Biraz buradan ayırlmaya çalışayım diyorum fakat sanıyorum ki TKL405 biraz fazla beni bu tarafa çekiyor. Ders için de consent veren Zeynep Oktay Hocama da çok teşekkür ederim. Gerçi dersi almam biraz hata sanıyorum. Doktora öğrencilerinin olduğu bir derste 1. sınıf işletme öğrencisinin ne işi var(!) Neyse, bir şekilde halledebileceğimi ümit ediyorum. İlk iki ödevi teslim ettim. Finali yazmam gerekirken burada bir yazı karalıyorum. Yine hata yine hata. Hatalar üzerine kurulmuş bir yaşam biçimi.
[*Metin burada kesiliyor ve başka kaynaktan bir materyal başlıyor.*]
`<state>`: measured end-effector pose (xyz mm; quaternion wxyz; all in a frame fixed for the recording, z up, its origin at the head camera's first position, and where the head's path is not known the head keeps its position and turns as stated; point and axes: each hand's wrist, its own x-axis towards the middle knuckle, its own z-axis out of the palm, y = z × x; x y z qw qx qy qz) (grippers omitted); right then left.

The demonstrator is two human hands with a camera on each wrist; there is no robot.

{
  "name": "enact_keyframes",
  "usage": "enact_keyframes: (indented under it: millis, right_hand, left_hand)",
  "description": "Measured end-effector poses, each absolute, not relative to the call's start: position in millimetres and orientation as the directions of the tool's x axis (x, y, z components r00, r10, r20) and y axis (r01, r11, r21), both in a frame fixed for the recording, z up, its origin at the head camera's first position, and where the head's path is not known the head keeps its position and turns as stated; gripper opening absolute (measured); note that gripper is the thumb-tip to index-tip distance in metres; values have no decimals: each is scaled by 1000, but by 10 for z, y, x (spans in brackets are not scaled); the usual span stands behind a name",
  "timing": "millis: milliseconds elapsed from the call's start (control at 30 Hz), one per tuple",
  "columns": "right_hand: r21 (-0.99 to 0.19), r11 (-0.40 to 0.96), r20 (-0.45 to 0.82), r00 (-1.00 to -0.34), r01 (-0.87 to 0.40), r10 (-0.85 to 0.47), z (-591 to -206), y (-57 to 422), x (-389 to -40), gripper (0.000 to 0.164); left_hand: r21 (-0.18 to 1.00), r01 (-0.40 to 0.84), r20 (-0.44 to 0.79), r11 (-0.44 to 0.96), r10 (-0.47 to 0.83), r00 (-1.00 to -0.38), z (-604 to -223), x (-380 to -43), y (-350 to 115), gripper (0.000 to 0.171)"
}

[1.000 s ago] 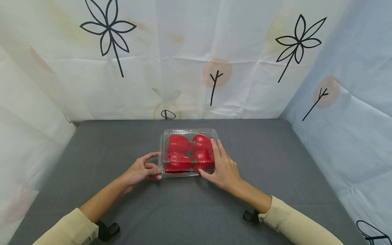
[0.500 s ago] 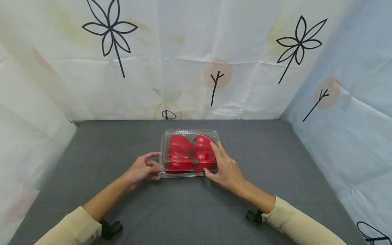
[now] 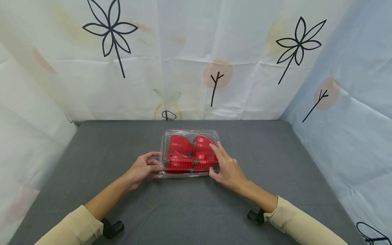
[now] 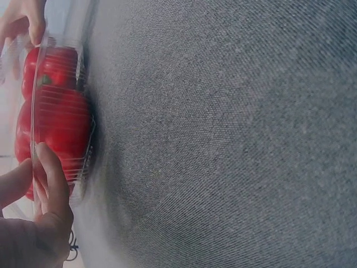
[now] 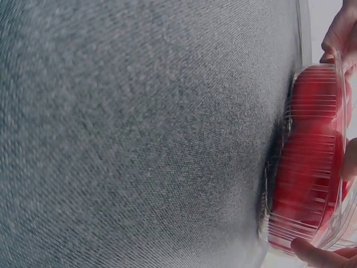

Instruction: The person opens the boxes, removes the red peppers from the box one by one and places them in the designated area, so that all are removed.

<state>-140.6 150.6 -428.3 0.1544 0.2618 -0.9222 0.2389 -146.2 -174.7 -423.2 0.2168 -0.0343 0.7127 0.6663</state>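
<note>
A clear plastic clamshell box (image 3: 190, 131) sits on the grey cloth, with several red bell peppers (image 3: 180, 144) inside under its lid. My left hand (image 3: 141, 170) pinches the rim at the box's left side; in the left wrist view the thumb (image 4: 15, 184) is on one side of the rim and a finger (image 4: 51, 176) on the other. At the front right corner, my right hand (image 3: 229, 171) grips the box, fingers over the lid's right part and thumb at the front edge. The right wrist view shows that thumb (image 5: 315, 255) against the ribbed wall.
A grey cloth (image 3: 190, 211) covers the table. White curtains with printed leaves (image 3: 183, 41) stand behind it, and more curtain (image 3: 361, 136) closes the right side. Black wrist mounts (image 3: 111, 228) show below both sleeves.
My right hand has slid rightward along the front edge to the box's right corner. My left hand stays at the left rim, and the box has hardly shifted.
</note>
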Motion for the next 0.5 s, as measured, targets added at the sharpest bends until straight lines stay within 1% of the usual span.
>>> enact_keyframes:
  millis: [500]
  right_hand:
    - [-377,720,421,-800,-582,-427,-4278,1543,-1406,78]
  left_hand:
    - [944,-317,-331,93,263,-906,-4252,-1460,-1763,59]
TKL405 demişken bu yazıda 1-2 öneriden bahsedeyim. Kesinlikle Zeynep Hoca’dan alınması gerekilen bir ders diye düşünüyorum. Gerçi Zeynep Hoca ne ders verirse alınır, bir insan Zoom’dan bile hayat enerjisini aktarabilir mi, diye düşünüyorum ki eğer başka dersini de verirse almayı planlıyorum. Ders okumaları ağır ve zor (bana göre) ve paper yazmanız gerekiyor. Yazmayı sevmiyorsanız da tavsiye etmem ki ben işletmeyi paper yazmamak için tercih etmiştim. Hata ile almış oldum dersi.
Son derste Mabel Matiz üzerine birisinin aktarmış olduğu iki şarkıyı da buraya aktarayım. Toy ve Mendilimde Kırmızım Var şarkılarının tasavvufi açısından incelenmesi gerekildiği vs. üzerine bir muhabbet dönmüştü. Umarım düzgün öğrenebilirim de kendi araştırmamı kendim yapabilirim.
Hasılı buradan yine ve yine hata kavramının kaderi şekillendirmede aslında bir hata değil sadece bir tercih olduğu fikrine vardım. Arda’nın bahsetmiş olduğu aslında bir hata değil yanlış. 4 yanlışın 1 doğruyu da götümesi gerçekten çok komik.! Yanlış ile Hata kavramları ne kadar aynı gözükse de farklı kavramlar olarak hayatımızda yer edinmeli ki hata kavramı da biraz yok olmalı sanki. Bilakis hata kavramının aslında tercihten ibaret olduğu âşikar. Yok olmalı biraz ağır oldu, kavram dünyamızda biraz değişiklik olabilir diye düşünüyorum.
Yine başladığımız yerden saparak başka bir yerde bitirdiğimiz bir yazı oldu. Yazı kalır söz uçar. Bu yazı da burada kalsın. Belki dönüp yapmış olduğumuz hatayı düzeltebiliriz. Veya düzeltmeye gerek de kalmaz.